The function f(x) is defined by:
f(x)=x, if x is rational
f(x)=2x, if x is irrational
Is f continuous?
Now my answer was the following: let a=√2 (any irrational number would do). Then f(a)=2√2. But, as x gets arbitrarily close to a, x is rational, so lim(x->a) of f(x)=√2, which is not equal to f(a), so f is not continuous.
Are there any flaws in my proof? My main question is, can we safely assume that x is rational as we let it get arbitrarily close (but not equal) to a? Thanks in advance, and excuse my failure to use MathJax, but I cannot for the love of me get the mathematical notations to appear.
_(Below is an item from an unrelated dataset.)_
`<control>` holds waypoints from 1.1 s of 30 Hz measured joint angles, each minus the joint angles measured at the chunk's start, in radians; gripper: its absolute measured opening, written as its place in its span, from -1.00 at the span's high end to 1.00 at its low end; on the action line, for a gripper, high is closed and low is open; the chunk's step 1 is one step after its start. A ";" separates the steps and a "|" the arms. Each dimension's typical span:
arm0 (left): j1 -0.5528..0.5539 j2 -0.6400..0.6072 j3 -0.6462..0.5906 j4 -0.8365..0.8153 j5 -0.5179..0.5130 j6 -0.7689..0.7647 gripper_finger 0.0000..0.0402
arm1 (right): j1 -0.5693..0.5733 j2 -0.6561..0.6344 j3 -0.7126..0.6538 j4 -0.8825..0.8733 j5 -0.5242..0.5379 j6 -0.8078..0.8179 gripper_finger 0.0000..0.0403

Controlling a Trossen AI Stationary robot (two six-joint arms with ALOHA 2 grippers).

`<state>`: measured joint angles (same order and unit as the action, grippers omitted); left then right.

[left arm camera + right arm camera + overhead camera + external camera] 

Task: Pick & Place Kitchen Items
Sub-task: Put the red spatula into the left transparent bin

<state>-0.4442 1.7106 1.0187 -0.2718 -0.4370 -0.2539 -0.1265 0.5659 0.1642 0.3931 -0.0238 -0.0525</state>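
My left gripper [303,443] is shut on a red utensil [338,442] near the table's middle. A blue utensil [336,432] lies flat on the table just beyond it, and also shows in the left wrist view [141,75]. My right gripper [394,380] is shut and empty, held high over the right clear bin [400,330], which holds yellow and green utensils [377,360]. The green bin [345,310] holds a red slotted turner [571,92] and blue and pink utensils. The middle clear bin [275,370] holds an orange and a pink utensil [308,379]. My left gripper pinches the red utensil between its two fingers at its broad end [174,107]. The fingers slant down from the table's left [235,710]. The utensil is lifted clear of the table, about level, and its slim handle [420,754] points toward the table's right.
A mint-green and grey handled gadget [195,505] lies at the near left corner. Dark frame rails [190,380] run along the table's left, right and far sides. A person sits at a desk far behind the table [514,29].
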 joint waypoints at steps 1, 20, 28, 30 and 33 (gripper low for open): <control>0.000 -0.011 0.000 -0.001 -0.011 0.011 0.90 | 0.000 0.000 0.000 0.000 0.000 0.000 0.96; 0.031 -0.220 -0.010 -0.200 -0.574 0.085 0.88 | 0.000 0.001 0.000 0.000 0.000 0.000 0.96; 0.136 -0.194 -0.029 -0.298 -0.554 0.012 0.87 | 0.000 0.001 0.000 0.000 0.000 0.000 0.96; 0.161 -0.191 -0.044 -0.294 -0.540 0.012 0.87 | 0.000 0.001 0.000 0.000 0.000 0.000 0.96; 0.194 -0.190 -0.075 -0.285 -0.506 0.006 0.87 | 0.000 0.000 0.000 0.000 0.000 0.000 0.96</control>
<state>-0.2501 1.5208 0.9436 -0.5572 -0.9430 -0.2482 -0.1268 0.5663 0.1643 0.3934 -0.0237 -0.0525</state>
Your proof is not quite correct. In particular, the statement "as $x$ gets arbitrarily close to $a$, $x$ is rational" is not correct. In fact, no matter how close $x$ gets to $a$, there will always be rational and irrational numbers between $x$ and $a$.
For $f$ to be continuous at a point $x=a,$ we would need $\lim_{x\to a}f(x)=f(a)$. That means that for all $\epsilon > 0$, there must be a $\delta>0$ such that if $x\in(a-\delta, a+\delta)$, $f(x)\in (f(a)-\epsilon, f(a)+\epsilon)$. This clearly cannot happen in this case because any interval $(a-\delta,a+\delta)$ contains rational and irrational numbers, so the values of $f(x)$ cannot all be within $\epsilon$ of $f(a)$ (whether $a$ is rational or irrational).
Let's see what this would look like for your choice of $a= \sqrt{2}$ with $f(a)=2\sqrt{2}$. Let $\epsilon=\sqrt{2}$. For any $\delta>0$, the interval $(a-\delta,a)$ contains a rational number, call it $q$. Then $$f(a)-f(q)=2\sqrt{2}-q>2\sqrt{2}-\sqrt{2}=\sqrt{2}=\epsilon$$